MrBob wrote:
Sounds like the best advice yet... Ego would be not willing to see what the camera says...
It is a good working strategy. You can copy the settings from the automatic exposure to your camera's controls, then proceed manually. Or, you can "chimp" the image on the screen or in the EVF, review the histogram, and apply exposure compensation. Or, you can dream up some other variation on this theme.
There is no one best strategy for every situation. It's best to practice several, so you know when to do what. Automation does not automatically imply lack of control, if you monitor and control what the automation is doing. But blindly setting a camera on Auto or Program and exposing indiscriminately is risky. It abdicates responsibility for results, and CAN lead to inferior results.
That said, modern automation is a marvel of ingenuity. It is remarkably good about 80 to 90 percent of the time. It's the other 10% to 20% that you have to worry about.
Here are three scenes where automation nearly always fails, especially when processing JPEGs in the camera:
Black cat sitting on coal in a coal bin (will be very overexposed in most auto modes)
Scandinavian blonde bride in white wedding dress against a white curtain (will be very underexposed in most auto modes)
Red headed Irish lass in red dress, standing against red curtain (red will come out dull or grayish, and face shifts to cyan, when using Automatic White Balance)
When I ran the digital side of a pro lab, we saw these sorts of errors coming in the door, all day long, every day. That was back in 2000 to 2005, when pro portrait photographers were just shifting from film capture to digital capture. The lab had been very good at fixing most errors in color *negative film* exposure. But JPEGs are like *slide film...* What you put on slide film at the camera is what you get! What you expose for and bake into a JPEG at the camera is what you get! And there is very little latitude to fix it without noticeable quality deterioration. Burn out the highlights, or plug up the shadows, and nothing can get them back.
My favorite was from an older pro who took his brand new digital camera to a college graduation to photograph 250 college seniors getting their diplomas. The graduates and the faculty were all wearing black caps and black gowns. The podium was black with a gold school seal. The diploma covers were black. The curtains behind the faculty sitting on stage were black (and 50 feet back from the subjects). Essentially, everything in the scene, except hands and faces, was black (in reality)!

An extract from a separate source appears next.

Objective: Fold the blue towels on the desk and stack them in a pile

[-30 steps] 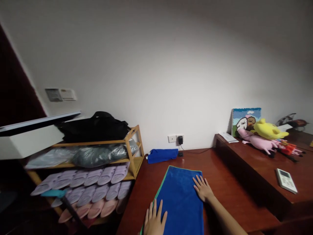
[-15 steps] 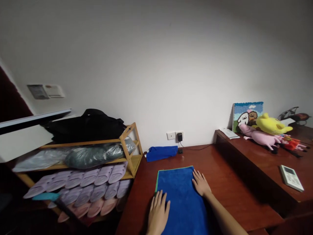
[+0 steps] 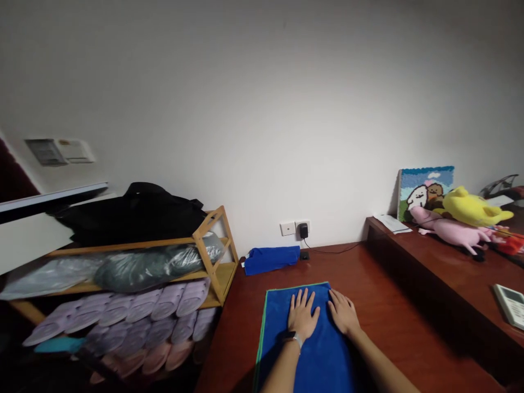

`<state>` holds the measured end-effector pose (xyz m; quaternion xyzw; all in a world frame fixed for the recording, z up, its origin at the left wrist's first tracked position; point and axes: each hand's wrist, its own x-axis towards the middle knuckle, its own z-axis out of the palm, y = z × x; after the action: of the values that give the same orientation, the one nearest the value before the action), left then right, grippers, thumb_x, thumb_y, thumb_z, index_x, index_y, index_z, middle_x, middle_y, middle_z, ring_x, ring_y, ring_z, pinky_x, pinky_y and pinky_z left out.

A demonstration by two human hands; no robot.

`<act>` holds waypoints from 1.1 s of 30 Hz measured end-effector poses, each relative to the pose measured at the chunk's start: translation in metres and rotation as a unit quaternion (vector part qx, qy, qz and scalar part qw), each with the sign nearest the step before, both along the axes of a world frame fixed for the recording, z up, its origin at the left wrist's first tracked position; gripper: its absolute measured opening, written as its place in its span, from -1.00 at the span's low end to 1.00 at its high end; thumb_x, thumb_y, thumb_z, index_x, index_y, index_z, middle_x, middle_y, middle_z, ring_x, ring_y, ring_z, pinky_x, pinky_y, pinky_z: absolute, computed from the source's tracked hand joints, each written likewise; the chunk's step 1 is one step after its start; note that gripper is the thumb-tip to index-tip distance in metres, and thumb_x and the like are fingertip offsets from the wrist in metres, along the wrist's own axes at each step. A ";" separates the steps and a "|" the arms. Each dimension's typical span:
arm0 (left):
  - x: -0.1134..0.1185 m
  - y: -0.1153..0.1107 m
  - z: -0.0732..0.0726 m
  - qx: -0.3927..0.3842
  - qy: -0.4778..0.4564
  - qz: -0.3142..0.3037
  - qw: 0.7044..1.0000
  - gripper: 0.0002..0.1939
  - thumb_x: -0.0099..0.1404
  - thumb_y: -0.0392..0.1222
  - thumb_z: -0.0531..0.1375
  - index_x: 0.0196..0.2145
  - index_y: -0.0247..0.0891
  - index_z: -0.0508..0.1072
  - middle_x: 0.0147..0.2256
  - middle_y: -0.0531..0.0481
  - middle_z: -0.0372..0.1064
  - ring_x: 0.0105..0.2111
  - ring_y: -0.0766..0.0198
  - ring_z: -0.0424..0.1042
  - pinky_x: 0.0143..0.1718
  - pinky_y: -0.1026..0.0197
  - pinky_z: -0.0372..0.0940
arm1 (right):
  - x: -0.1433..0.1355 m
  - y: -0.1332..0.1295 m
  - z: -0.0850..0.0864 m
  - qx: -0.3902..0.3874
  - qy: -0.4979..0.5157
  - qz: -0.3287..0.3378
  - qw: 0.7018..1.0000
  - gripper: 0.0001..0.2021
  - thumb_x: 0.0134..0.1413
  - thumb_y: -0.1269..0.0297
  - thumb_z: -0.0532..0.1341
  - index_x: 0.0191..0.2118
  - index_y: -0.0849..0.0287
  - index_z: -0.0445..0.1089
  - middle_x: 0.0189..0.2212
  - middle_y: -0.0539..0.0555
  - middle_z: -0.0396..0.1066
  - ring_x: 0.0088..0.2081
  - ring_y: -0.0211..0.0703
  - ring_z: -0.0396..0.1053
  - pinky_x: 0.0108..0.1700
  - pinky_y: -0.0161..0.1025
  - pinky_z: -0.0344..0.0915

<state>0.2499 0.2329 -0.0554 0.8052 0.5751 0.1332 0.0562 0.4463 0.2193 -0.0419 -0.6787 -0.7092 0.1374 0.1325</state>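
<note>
A blue cloth (image 3: 282, 327) with green edging lies spread on the reddish-brown wooden table (image 3: 380, 305). My left hand (image 3: 303, 315) rests flat on the cloth near its far edge, fingers spread, a dark watch on the wrist. At the cloth's far right corner, my right hand (image 3: 344, 314) lies with fingers stretched out, touching its right edge. Neither hand grasps anything. The near end of the cloth runs out of view. Beyond it, a folded blue cloth (image 3: 272, 258) lies by the wall.
On the left stands a wooden rack (image 3: 223, 273) with a black bag (image 3: 135, 215) and rows of slippers (image 3: 167, 300). A plugged-in adapter (image 3: 303, 230) trails a cord across the table. The raised surface at right holds plush toys (image 3: 454, 229), a picture (image 3: 426, 191) and a white remote-like device (image 3: 511, 303).
My left hand has moved forward and right, from the cloth's left edge to its middle near the far edge. My right hand stays by the far right corner. The view has shifted slightly.
</note>
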 end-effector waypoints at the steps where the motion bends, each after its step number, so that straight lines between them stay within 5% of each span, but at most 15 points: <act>1: -0.001 0.001 -0.001 0.000 0.003 0.000 1.000 -0.35 0.48 0.22 -0.10 0.44 0.04 0.10 0.48 -0.03 -0.03 0.48 -0.01 -0.07 0.47 -0.27 -0.14 | -0.001 0.003 0.001 0.008 0.005 0.007 1.000 -0.34 0.42 0.00 -0.24 0.50 0.11 -0.01 0.49 0.01 -0.07 0.49 -0.13 -0.12 0.47 -0.04 -0.17; 6: -0.001 0.007 -0.001 0.002 0.004 -0.003 1.000 -0.35 0.47 0.19 -0.09 0.44 0.03 0.11 0.48 -0.04 -0.02 0.47 -0.04 -0.05 0.46 -0.30 -0.11 | -0.010 0.020 0.004 -0.020 -0.002 0.045 0.999 -0.31 0.40 -0.02 -0.24 0.52 0.16 -0.12 0.51 -0.01 -0.20 0.52 -0.14 -0.30 0.50 -0.05 -0.37; 19: 0.004 0.016 0.005 -0.020 0.015 0.001 1.000 -0.35 0.47 0.20 -0.10 0.41 -0.01 0.17 0.46 -0.05 0.03 0.46 -0.03 -0.02 0.46 -0.27 -0.11 | -0.005 0.028 0.009 -0.048 0.013 0.016 0.999 -0.32 0.41 0.01 -0.26 0.52 0.18 -0.15 0.52 -0.01 -0.23 0.51 -0.21 -0.28 0.48 -0.13 -0.36; 23: 0.022 0.021 0.010 -0.003 0.019 -0.004 1.000 -0.37 0.52 0.09 -0.18 0.40 -0.17 0.21 0.44 -0.14 0.07 0.46 0.02 0.00 0.48 -0.16 -0.12 | -0.009 0.026 0.005 -0.032 0.003 0.019 0.999 -0.32 0.40 0.04 -0.24 0.52 0.18 -0.13 0.51 0.00 -0.22 0.51 -0.17 -0.28 0.48 -0.10 -0.39; 28: 0.047 0.026 0.005 -0.016 0.025 -0.022 0.999 -0.39 0.55 0.11 -0.27 0.44 0.03 0.11 0.47 0.02 0.00 0.47 0.14 -0.05 0.48 -0.12 -0.12 | -0.008 0.028 -0.001 -0.032 -0.012 0.025 0.999 -0.35 0.40 0.13 -0.27 0.52 0.17 -0.14 0.51 -0.02 -0.20 0.51 -0.19 -0.27 0.48 -0.10 -0.36; 30: 0.037 0.029 0.005 -0.023 0.031 -0.019 0.999 -0.40 0.54 0.16 -0.27 0.43 0.12 0.09 0.47 0.08 -0.02 0.47 0.18 -0.06 0.48 -0.10 -0.12 | -0.008 0.029 -0.002 -0.028 -0.018 0.020 0.999 -0.35 0.41 0.13 -0.29 0.52 0.17 -0.14 0.51 -0.02 -0.19 0.51 -0.20 -0.25 0.48 -0.10 -0.34; 33: -0.010 0.031 0.011 -0.035 0.043 0.010 0.998 -0.39 0.53 0.21 -0.26 0.43 0.16 0.09 0.48 0.09 -0.06 0.48 0.14 -0.09 0.48 -0.14 -0.14 | -0.009 0.028 -0.003 -0.020 -0.024 0.012 0.999 -0.35 0.42 0.09 -0.31 0.52 0.17 -0.15 0.51 -0.03 -0.18 0.51 -0.21 -0.24 0.48 -0.10 -0.33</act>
<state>0.2403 0.2641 -0.0448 0.8022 0.5890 0.0788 0.0578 0.4376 0.2478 -0.0451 -0.6755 -0.7176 0.1371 0.1003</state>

The photographer set his camera on Program Auto, Set his flash to full ETTL auto, and guess what happened? EVERY student was grossly overexposed by at least two stops. The college president and presenter and students were portrayed in milky gray robes, with white ovals where their faces should have been. Only the middle row of the faculty, seated about 40 feet from the camera, was correctly exposed. And of course, the photographer captured only JPEGs (Pro photo labs generally NEVER accept raw images, to this day).
The poor guy had to refund the school's $1000 deposit, AND he had to pay a non-performance penalty of $1000 that was written into his contract by the school's attorney. The photographer hired an attorney, to see if they could sue us, but when they confronted us, I explained what happened and demonstrated the problem. They backed off. The guy became a dedicated customer after that, and we opened up a dialog that lasted several years, until he retired.
The concept of Pareto's Optimality applies as much in photography as in economics. 80% of your work takes 20% of your effort. The other 20% takes 80% of your effort. You can reduce your overall effort tremendously by learning your craft inside out, upside down, forwards, backwards, and sideways.